Work required = No pictures go into the output, which should consist only of the lines from the first line of the data through the line with "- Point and", copied exactly.

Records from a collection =
────────

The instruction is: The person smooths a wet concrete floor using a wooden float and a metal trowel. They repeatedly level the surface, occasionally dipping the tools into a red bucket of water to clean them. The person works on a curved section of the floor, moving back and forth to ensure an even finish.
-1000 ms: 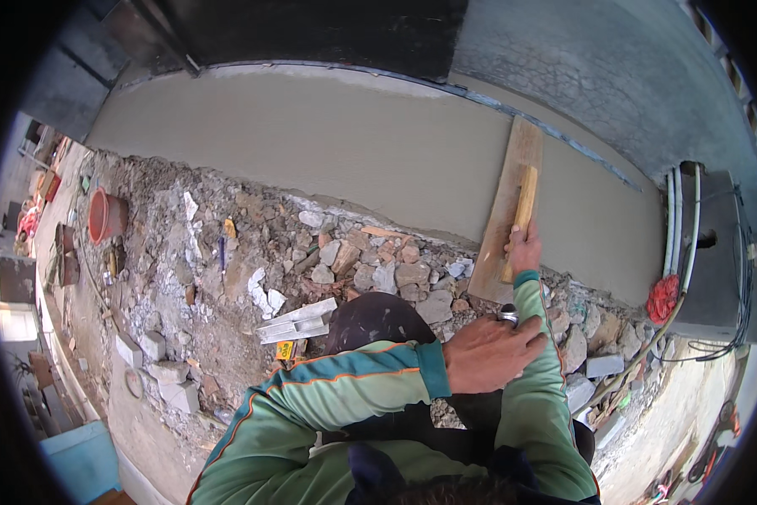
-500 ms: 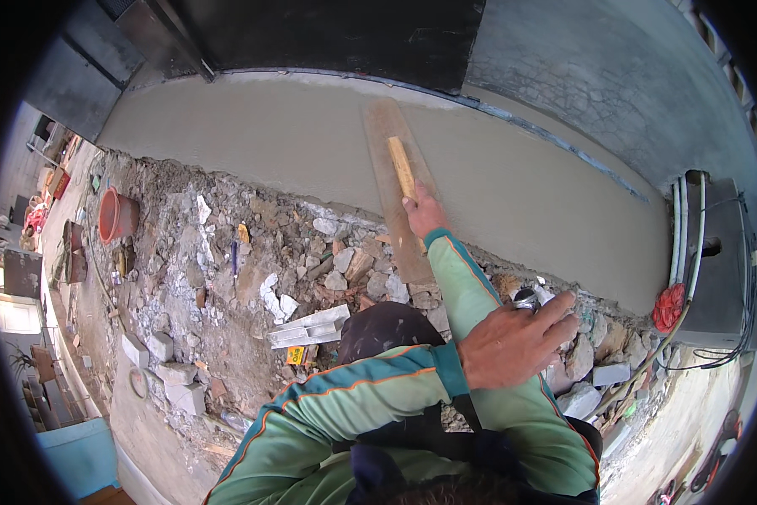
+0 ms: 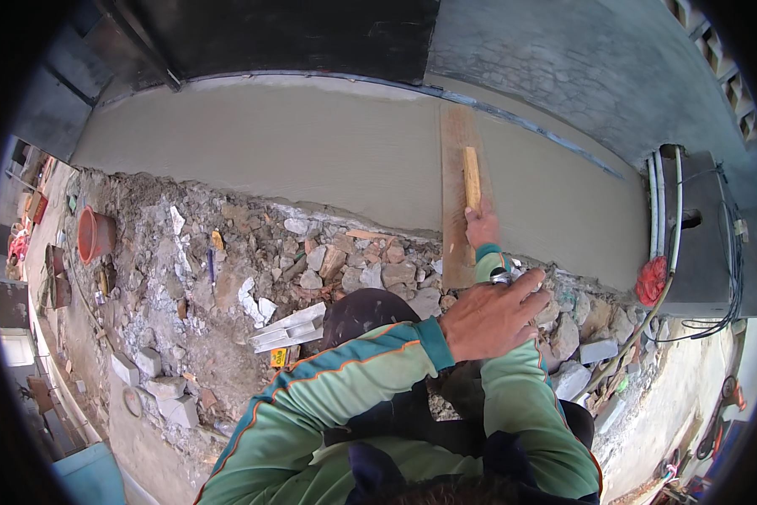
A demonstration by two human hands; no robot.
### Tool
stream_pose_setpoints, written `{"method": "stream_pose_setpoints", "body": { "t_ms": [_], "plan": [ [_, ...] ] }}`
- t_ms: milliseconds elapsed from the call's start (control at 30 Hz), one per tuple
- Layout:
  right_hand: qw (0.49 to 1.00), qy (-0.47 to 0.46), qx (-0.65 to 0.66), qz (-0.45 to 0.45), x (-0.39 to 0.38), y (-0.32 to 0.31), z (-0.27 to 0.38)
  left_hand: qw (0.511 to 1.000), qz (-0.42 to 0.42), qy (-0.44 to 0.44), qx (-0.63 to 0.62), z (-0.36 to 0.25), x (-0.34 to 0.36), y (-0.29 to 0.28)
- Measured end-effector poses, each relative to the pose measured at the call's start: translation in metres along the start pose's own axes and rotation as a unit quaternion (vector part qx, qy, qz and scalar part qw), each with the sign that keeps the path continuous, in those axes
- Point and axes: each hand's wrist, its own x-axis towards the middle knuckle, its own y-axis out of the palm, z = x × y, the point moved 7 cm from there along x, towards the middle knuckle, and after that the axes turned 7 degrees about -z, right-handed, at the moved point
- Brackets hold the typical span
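My right hand (image 3: 484, 225) grips the wooden handle (image 3: 471, 177) of a long wooden float (image 3: 452, 135), which lies crosswise on a strip of smooth wet concrete (image 3: 294, 143), its near end reaching over the rubble edge. My left hand (image 3: 492, 318) is crossed over my right forearm, fingers curled round a small silvery metal object (image 3: 501, 276), largely hidden by the hand.
Broken stones and rubble (image 3: 353, 265) border the strip, with metal channels (image 3: 288, 330) and a red bucket (image 3: 96, 231). At right are pipes (image 3: 658, 210), a red bag (image 3: 652, 280) and a grey box (image 3: 706, 252). A dark panel (image 3: 311, 42) backs the strip.
The float in my right hand moved left along the concrete, then partway back right. My left hand stayed over the right arm, shifting slightly, still holding the metal object.
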Motion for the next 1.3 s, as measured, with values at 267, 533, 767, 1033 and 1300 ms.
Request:
{"method": "stream_pose_setpoints", "body": {
  "t_ms": [267, 533, 767, 1033, 1300],
  "plan": [
    [0.991, 0.052, -0.007, -0.124, -0.023, -0.049, -0.037, 0.999, 0.028, -0.004, -0.018, -0.006, 0.006, 0.001],
    [0.997, -0.031, -0.050, 0.040, -0.020, 0.019, 0.073, 0.999, -0.009, 0.022, -0.029, -0.010, 0.009, 0.004],
    [0.999, -0.019, -0.047, 0.018, -0.016, -0.001, 0.050, 1.000, -0.014, 0.005, -0.022, -0.005, 0.003, -0.004],
    [0.992, -0.057, -0.101, 0.046, 0.005, -0.006, 0.072, 0.999, -0.029, 0.002, -0.041, -0.005, 0.015, -0.001],
    [0.975, -0.132, -0.159, 0.081, 0.036, -0.034, 0.065, 0.998, -0.048, -0.003, -0.046, 0.003, 0.007, -0.017]
  ]
}}
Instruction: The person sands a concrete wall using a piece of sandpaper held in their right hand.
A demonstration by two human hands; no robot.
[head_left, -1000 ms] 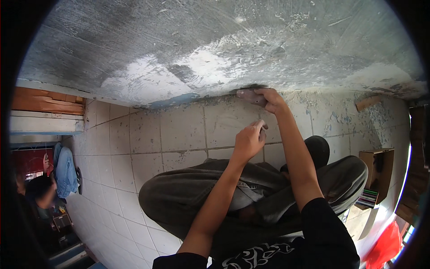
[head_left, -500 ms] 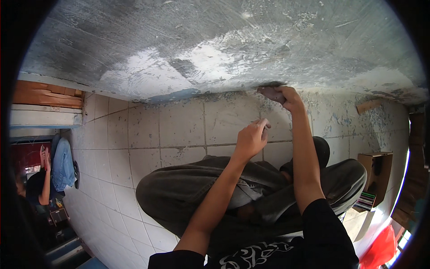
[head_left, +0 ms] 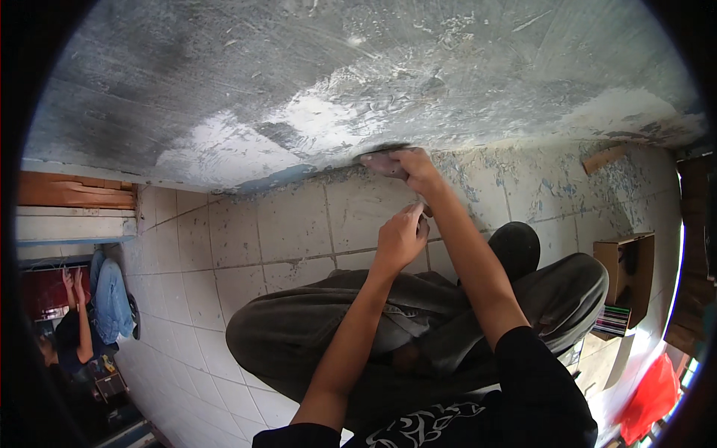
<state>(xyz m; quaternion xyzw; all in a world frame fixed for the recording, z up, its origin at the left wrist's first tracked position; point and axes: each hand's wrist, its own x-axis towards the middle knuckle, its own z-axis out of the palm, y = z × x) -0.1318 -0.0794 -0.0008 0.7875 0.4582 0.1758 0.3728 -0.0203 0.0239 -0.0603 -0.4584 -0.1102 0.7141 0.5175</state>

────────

Task result =
The instruction is: The person smooths a wet concrete floor using a wooden float and a metal trowel. They repeatedly level the surface, occasionally dipping the tools into a red bucket of water to clean them. The person works on a curved section of the floor, moving back and forth to ensure an even finish.
-1000 ms: 
-500 ms: 
+0 ms: 
A demonstration by two human hands; no robot.
### Tool
stream_pose_setpoints, written `{"method": "stream_pose_setpoints", "body": { "t_ms": [_], "plan": [ [_, ...] ] }}`
- t_ms: milliseconds elapsed from the call's start (control at 30 Hz), one per tuple
- Layout:
  right_hand: qw (0.49 to 1.00), qy (-0.47 to 0.46), qx (-0.65 to 0.66), qz (-0.45 to 0.45), x (-0.39 to 0.38), y (-0.32 to 0.31), z (-0.27 to 0.38)
  left_hand: qw (0.511 to 1.000), qz (-0.42 to 0.42), qy (-0.44 to 0.44), qx (-0.63 to 0.62), z (-0.36 to 0.25), x (-0.34 to 0.36), y (-0.29 to 0.28)
- Measured end-effector poses, each relative to the pose measured at the call's start: translation in metres along the start pose's own axes and rotation as a unit quaternion (vector part qx, qy, qz and scalar part qw), each with the sign that keeps the path continuous, in those axes
- Point and axes: each hand's wrist, its own x-axis towards the middle knuckle, its own y-axis out of the palm, z = x × y, the point moved 7 cm from there along x, towards the middle knuckle, and after that the axes turned 7 degrees about -z, right-handed, at the moved point

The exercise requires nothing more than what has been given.